--- What you should do ---
From the entries that follow, copy each line in which "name" appears.

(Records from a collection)
Segment Open
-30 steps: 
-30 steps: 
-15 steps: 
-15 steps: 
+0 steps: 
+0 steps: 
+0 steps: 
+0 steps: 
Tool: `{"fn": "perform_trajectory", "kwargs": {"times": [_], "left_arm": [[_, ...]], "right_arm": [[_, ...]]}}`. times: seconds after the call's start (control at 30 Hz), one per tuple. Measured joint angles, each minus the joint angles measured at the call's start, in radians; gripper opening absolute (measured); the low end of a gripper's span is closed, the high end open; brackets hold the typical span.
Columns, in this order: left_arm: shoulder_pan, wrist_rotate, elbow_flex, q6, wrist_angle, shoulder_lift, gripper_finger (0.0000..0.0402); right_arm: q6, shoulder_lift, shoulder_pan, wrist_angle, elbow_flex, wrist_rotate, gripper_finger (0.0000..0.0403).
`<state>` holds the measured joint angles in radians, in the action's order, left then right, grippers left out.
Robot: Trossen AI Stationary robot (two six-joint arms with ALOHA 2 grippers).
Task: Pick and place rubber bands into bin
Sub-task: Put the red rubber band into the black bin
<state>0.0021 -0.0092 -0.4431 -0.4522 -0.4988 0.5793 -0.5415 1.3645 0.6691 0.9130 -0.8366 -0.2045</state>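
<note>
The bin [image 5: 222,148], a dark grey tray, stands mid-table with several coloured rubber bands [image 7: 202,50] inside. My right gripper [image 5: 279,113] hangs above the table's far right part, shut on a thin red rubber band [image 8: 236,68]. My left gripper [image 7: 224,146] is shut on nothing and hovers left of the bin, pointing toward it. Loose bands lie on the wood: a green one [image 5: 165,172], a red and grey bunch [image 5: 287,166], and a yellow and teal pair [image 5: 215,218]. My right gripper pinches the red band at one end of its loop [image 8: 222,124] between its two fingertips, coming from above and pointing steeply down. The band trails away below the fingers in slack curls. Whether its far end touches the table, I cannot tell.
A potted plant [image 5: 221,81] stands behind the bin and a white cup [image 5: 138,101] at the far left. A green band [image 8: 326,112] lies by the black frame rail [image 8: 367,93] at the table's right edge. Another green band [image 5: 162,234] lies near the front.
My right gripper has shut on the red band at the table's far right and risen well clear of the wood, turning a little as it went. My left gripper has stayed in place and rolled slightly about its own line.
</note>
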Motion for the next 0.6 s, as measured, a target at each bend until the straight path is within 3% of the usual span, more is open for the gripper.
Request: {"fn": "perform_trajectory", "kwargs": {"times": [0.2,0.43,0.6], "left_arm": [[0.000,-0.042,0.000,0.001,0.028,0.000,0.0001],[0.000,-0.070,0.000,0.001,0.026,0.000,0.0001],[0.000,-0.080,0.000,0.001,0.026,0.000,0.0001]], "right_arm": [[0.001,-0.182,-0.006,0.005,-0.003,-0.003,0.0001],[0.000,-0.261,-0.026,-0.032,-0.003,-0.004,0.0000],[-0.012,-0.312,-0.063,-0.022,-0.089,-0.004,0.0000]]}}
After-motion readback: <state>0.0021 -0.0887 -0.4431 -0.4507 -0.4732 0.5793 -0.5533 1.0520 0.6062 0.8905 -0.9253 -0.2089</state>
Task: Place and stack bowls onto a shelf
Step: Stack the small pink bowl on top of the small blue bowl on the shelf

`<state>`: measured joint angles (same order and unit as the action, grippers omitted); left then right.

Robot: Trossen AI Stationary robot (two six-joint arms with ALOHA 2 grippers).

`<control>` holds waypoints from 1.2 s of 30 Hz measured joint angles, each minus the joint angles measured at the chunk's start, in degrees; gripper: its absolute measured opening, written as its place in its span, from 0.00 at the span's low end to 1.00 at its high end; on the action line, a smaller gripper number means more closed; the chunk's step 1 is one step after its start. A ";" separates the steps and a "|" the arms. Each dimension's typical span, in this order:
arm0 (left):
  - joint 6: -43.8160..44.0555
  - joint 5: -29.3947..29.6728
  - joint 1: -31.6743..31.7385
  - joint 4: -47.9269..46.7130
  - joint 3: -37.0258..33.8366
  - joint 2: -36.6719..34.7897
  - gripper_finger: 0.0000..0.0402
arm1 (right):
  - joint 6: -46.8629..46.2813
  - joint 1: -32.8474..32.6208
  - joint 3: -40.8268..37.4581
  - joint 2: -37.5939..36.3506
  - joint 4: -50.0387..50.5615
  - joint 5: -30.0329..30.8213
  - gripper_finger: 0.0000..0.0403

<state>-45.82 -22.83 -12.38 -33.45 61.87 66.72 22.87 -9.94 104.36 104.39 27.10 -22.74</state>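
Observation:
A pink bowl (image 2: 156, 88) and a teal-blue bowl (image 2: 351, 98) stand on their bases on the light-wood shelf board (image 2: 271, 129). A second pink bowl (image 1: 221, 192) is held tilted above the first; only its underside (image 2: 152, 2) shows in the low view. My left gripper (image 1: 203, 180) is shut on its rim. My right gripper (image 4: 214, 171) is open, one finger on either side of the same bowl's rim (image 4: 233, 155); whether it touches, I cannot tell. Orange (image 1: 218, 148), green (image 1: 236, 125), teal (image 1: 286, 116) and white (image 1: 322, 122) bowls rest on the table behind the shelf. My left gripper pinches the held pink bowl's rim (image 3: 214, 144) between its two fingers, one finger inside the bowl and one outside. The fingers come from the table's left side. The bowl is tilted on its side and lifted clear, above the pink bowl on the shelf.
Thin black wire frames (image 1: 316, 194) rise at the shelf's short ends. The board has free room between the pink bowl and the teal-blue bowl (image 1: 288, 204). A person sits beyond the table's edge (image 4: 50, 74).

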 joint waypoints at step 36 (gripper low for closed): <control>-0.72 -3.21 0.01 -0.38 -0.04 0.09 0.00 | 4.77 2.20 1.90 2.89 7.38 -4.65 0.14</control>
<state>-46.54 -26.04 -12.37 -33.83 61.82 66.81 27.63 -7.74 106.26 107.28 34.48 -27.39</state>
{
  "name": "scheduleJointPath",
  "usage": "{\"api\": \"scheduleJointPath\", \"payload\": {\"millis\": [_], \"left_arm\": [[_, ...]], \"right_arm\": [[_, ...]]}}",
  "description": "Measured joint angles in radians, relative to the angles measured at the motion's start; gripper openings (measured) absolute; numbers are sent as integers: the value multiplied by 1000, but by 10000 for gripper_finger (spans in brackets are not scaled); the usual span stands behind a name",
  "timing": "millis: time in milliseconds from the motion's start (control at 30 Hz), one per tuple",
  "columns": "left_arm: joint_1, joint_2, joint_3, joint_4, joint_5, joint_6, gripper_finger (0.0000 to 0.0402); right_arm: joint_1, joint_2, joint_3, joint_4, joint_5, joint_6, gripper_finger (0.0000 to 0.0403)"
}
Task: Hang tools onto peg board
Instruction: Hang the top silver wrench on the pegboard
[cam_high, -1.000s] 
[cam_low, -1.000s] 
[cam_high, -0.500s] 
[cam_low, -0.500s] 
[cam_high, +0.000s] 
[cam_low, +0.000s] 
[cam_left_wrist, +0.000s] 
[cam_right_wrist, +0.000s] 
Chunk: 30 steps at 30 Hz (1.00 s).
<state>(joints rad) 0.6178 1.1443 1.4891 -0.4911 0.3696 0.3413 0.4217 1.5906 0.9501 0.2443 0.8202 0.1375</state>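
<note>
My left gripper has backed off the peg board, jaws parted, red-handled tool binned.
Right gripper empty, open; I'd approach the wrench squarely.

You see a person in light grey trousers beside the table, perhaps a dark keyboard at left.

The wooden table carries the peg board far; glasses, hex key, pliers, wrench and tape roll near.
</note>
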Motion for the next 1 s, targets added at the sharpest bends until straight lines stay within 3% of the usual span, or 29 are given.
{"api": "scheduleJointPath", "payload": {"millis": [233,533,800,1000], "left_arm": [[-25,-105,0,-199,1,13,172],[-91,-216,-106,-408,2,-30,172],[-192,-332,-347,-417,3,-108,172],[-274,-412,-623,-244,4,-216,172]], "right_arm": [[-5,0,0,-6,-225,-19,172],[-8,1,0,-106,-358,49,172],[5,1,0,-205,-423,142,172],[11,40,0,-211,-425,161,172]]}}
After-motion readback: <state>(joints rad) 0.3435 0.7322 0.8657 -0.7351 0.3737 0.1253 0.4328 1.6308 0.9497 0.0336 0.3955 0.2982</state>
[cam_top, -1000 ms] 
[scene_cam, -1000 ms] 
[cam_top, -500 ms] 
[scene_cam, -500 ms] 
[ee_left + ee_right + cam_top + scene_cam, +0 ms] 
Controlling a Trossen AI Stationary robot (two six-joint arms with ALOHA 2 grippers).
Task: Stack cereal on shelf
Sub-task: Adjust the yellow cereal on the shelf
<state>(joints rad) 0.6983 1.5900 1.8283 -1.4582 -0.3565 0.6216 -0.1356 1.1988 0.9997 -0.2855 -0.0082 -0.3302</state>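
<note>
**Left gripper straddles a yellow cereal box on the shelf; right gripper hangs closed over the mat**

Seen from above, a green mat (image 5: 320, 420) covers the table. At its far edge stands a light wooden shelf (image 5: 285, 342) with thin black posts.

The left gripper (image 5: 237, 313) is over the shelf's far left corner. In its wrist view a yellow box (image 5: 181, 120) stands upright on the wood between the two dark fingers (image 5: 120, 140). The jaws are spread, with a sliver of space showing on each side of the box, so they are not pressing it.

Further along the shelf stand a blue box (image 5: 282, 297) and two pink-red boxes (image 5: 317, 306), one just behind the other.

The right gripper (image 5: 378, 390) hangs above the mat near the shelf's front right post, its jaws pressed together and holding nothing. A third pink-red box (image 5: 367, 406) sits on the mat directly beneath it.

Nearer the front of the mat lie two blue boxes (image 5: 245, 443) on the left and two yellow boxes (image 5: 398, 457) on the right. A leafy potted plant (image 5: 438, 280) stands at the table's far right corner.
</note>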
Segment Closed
--- Answer area ---
  "name": "scheduleJointPath",
  "description": "Measured joint angles in radians, relative to the angles measured at the motion's start; gripper openings (measured) absolute; numbers are sent as integers: the value multiplied by 1000, but by 10000 for gripper_finger (spans in brackets are not scaled); the usual span stands behind a name",

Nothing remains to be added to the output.